Increased relative kidney weight was observed only in the high-dose males, but not in any of the female groups. In addition, the increased relative kidney weight did not demonstrate a dose-related increase, and was not associated with evidence of renal dysfunction or histopathological lesions. Taking all these finding together, the kidney weight changes appear to be questionable and lack biological significance. There were adverse effects on the skin at all dose levels. Subchronic exposure produced limited effects.

Applicant's summary and conclusion

Conclusions:
The systemic no-observed-efect level (NOEL) in this study is 100 mg/kg/day. Adaptive changes were observed at 1000 mg/kg/day.
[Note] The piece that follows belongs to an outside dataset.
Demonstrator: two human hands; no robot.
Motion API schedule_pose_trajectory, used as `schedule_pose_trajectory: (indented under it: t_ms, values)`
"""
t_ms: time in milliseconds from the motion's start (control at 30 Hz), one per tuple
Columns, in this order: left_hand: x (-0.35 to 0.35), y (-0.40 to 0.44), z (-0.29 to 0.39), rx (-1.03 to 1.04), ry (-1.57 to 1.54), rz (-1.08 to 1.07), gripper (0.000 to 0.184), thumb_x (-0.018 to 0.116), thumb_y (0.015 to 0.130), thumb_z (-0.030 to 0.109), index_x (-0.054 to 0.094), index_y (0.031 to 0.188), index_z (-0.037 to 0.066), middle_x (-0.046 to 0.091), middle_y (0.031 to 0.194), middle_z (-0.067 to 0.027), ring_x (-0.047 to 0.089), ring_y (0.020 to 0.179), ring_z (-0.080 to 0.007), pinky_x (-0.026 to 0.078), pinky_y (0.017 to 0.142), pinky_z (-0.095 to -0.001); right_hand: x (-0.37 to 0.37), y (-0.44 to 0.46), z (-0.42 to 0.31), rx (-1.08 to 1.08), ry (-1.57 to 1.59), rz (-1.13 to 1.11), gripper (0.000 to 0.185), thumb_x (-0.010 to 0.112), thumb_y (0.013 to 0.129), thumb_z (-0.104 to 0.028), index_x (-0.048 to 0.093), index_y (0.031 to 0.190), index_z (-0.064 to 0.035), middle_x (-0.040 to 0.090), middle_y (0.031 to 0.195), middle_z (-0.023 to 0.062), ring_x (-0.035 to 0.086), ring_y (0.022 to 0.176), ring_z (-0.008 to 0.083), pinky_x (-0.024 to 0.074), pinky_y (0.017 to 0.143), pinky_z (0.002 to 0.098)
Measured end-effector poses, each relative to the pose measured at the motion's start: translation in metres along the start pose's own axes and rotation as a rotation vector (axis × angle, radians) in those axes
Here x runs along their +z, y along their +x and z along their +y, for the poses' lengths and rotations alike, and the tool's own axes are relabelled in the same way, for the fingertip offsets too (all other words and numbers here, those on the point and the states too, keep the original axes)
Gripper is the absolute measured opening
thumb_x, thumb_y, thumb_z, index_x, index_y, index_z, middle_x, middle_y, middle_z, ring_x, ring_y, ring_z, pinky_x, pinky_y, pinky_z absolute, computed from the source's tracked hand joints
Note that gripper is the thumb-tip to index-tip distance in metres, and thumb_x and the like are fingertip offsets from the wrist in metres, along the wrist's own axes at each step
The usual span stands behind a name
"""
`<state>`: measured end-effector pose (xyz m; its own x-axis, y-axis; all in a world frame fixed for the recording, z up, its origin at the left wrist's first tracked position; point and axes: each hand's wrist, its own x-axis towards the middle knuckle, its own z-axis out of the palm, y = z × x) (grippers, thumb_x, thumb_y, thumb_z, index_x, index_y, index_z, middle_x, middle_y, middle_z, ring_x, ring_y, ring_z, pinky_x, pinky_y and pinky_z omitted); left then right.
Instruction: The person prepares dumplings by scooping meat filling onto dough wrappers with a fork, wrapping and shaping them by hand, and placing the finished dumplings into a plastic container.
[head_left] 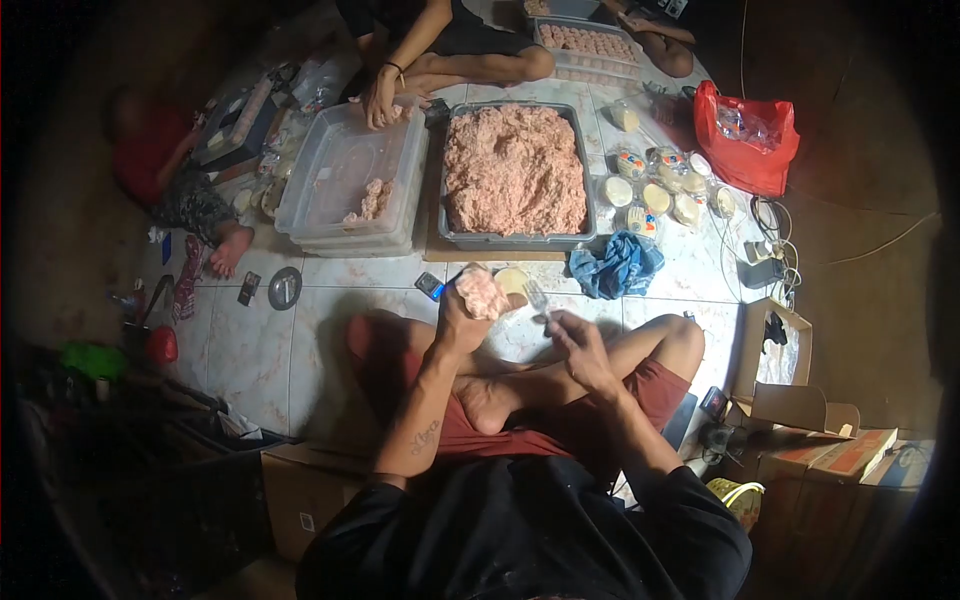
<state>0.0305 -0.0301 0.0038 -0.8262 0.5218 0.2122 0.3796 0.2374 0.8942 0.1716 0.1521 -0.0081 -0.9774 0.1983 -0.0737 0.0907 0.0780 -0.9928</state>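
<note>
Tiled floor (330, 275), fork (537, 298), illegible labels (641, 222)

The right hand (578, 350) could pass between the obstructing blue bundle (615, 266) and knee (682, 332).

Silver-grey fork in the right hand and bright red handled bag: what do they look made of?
Silver-grey fork: probably shiny metal, judging by its pale tines. Bright red handled bag: likely thin, glossy plastic, given its creases and highlights.
</note>
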Motion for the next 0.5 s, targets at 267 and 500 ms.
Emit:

Organ weight changes were judged to lack biological significance and the no-observed adverse-effect level (NOAEL) was determined to be 1000 mg/kg/day by the authors.
Executive summary:

Diphenyl ether (DPE) was investigated in a dermal subchronic toxicity. The 13-week study was performed with groups of 12 Sprague-Dawley rats/sex/dose that received semi-occluded daily dermal applications of DPO for 6 h/day. All groups were dosed at a constant 2 ml/kg body weight volume of DPO in the DEP vehicle at concentrations to administer 0, 100, 300 or 1000 mg/kg/day. At the high dose level, there was a slight reduction in body weight gain in males (13%) that was not reported to be statistically significant, increase in albumin (5-6%) and phosphate (10-15%) levels in both sexes, a reduction of cholesterol in females (14%), an increase in kidney (17%) and brain (8%) weights in males, and an increase in liver weight (18-19%) in both sexes. No histopathological lesions were seen in any organ examined, including skin. At 300 mg/kg body weight/day, the only notable findings were an increase in liver weight (10%) in both sexes and a slight increase in albumin (5%) in females. In addition, increased rate of skin irritation reactions at the site of application was observed in all DPO dose groups (Draize scores not given). The systemic no-observed-effect level (NOEL) in this study is 100 mg/kg/day. The systemic findings were judged to lack biological significance and the no-observed-adverse-effect level (NOAEL) was determined to be 1000 mg/kg/day.